Problem ->
Beginning with the first line below, please restate each line exactly, down to and including the line containing "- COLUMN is".

Start of Provided records

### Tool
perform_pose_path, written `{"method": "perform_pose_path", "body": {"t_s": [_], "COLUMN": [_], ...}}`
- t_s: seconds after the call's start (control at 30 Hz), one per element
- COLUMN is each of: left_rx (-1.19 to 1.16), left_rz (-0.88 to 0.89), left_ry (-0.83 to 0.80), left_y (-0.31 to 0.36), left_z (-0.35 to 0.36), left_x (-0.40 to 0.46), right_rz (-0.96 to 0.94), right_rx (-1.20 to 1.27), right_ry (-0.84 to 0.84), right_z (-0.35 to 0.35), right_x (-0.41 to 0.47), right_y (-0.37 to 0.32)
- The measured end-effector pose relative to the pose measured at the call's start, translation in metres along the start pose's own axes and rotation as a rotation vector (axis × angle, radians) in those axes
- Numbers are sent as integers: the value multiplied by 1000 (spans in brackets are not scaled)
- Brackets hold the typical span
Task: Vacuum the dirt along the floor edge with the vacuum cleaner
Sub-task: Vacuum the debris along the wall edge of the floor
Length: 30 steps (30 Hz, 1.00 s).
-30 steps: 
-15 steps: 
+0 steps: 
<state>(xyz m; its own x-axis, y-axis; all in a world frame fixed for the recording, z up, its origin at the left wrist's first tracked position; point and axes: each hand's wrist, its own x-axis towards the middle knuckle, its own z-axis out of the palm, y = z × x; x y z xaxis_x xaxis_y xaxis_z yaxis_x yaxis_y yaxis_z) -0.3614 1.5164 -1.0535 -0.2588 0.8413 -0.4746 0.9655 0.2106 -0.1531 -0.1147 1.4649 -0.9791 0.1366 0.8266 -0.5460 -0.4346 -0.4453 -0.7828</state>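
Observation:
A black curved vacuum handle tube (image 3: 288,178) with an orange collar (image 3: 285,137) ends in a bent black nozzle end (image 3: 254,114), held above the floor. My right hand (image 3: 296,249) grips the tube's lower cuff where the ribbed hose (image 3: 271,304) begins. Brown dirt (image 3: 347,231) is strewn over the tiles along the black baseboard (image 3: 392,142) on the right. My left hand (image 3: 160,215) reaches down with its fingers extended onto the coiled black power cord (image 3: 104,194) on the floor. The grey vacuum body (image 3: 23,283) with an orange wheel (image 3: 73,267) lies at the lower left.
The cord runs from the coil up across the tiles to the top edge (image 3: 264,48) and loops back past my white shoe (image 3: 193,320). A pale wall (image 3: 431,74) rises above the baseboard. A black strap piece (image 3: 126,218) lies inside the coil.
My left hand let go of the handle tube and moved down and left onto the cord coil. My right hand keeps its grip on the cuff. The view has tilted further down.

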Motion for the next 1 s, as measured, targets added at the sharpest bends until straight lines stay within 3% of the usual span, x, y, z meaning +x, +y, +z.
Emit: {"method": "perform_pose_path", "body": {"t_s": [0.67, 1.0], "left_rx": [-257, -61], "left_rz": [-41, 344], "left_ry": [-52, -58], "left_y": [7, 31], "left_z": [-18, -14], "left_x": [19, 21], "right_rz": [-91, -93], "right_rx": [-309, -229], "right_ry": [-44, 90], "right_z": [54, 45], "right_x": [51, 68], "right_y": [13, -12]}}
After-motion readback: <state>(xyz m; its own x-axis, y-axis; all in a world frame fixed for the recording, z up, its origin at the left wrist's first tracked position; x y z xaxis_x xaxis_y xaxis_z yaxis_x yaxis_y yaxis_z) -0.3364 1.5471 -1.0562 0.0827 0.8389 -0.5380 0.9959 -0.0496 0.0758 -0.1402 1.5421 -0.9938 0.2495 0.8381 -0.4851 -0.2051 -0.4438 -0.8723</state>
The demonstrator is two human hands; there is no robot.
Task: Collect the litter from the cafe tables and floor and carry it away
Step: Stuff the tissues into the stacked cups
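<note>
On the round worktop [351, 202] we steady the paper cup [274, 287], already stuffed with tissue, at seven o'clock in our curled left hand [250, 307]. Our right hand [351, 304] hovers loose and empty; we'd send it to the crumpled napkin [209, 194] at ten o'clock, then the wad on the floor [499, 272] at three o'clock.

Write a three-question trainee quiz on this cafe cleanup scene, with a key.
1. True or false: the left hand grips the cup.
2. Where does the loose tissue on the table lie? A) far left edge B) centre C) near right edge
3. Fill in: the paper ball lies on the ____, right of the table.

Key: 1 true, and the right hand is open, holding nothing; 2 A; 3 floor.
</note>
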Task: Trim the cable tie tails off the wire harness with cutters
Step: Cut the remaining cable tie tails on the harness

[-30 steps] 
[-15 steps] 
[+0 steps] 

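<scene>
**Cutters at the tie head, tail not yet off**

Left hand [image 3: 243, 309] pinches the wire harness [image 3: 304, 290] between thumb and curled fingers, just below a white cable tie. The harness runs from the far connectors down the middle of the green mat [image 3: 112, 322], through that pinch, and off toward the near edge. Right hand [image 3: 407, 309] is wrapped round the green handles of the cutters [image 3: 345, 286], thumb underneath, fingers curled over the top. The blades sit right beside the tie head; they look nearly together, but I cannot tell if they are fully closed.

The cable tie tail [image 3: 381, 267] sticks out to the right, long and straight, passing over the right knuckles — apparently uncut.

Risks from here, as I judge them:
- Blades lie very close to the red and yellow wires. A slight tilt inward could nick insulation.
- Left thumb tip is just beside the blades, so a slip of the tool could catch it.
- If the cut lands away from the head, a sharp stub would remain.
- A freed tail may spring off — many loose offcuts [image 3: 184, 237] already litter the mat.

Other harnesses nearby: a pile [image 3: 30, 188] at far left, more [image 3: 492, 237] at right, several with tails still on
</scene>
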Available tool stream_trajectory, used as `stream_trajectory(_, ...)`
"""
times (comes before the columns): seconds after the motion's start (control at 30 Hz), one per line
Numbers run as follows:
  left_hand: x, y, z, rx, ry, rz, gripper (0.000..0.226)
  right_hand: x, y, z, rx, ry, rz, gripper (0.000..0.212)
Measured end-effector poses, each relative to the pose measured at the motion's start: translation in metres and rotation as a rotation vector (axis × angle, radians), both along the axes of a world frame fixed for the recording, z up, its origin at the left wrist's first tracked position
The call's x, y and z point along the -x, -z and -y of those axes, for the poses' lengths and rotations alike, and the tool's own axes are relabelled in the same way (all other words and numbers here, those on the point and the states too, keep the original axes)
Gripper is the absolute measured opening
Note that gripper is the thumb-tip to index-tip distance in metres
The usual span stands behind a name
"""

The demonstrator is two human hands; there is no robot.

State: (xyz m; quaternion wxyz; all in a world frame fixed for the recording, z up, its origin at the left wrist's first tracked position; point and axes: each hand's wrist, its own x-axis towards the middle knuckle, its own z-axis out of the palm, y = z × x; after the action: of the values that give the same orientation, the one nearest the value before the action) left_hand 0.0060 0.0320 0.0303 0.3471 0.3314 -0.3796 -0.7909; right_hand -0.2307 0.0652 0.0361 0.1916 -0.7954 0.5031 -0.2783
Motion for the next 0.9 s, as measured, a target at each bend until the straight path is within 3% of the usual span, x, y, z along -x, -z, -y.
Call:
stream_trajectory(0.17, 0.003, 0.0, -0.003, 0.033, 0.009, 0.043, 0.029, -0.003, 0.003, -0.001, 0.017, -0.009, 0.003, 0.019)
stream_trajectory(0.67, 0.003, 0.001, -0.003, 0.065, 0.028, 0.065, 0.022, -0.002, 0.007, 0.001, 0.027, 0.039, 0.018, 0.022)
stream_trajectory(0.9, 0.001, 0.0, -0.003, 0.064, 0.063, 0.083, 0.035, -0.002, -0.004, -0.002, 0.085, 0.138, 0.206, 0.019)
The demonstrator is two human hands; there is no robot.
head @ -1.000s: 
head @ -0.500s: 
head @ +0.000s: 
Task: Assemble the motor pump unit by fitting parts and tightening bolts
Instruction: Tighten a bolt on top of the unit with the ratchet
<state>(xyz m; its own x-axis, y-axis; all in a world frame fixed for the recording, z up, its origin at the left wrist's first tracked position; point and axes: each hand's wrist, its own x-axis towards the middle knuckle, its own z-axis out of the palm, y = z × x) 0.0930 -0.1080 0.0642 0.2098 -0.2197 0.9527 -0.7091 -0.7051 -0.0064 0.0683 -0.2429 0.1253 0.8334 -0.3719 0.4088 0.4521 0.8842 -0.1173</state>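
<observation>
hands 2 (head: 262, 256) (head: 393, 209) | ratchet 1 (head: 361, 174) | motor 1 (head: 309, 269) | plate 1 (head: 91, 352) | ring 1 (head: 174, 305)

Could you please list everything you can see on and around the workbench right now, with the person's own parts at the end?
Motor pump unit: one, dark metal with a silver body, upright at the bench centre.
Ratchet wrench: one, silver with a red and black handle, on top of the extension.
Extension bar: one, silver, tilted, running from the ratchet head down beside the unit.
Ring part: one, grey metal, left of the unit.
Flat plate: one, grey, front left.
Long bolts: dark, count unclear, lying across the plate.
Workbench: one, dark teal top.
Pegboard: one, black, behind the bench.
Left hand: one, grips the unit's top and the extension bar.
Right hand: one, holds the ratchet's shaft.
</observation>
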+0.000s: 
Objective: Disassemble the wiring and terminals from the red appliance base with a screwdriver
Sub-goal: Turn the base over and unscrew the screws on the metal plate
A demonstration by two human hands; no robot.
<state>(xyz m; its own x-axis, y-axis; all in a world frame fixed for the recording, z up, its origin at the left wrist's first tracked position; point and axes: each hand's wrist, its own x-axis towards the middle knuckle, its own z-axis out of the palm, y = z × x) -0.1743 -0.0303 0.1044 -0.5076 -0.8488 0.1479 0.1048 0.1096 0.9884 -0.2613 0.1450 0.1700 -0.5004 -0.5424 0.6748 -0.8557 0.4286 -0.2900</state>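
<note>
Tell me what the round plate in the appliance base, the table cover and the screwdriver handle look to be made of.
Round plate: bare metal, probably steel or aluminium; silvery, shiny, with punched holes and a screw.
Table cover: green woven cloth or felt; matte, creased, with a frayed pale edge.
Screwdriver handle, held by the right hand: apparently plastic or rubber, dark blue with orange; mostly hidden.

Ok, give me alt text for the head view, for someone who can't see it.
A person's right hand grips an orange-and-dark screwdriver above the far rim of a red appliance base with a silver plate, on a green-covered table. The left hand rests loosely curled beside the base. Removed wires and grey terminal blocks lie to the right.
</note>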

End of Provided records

Task response ->
### Tool
perform_pose_path, written `{"method": "perform_pose_path", "body": {"t_s": [_], "COLUMN": [_], ...}}`
- t_s: seconds after the call's start (control at 30 Hz), one per element
- COLUMN is each of: left_rx (-1.19 to 1.16), left_rz (-0.88 to 0.89), left_ry (-0.83 to 0.80), left_y (-0.31 to 0.36), left_z (-0.35 to 0.36), left_x (-0.40 to 0.46), right_rz (-0.96 to 0.94), right_rx (-1.20 to 1.27), right_ry (-0.84 to 0.84), right_z (-0.35 to 0.35), right_x (-0.41 to 0.47), right_y (-0.37 to 0.32)

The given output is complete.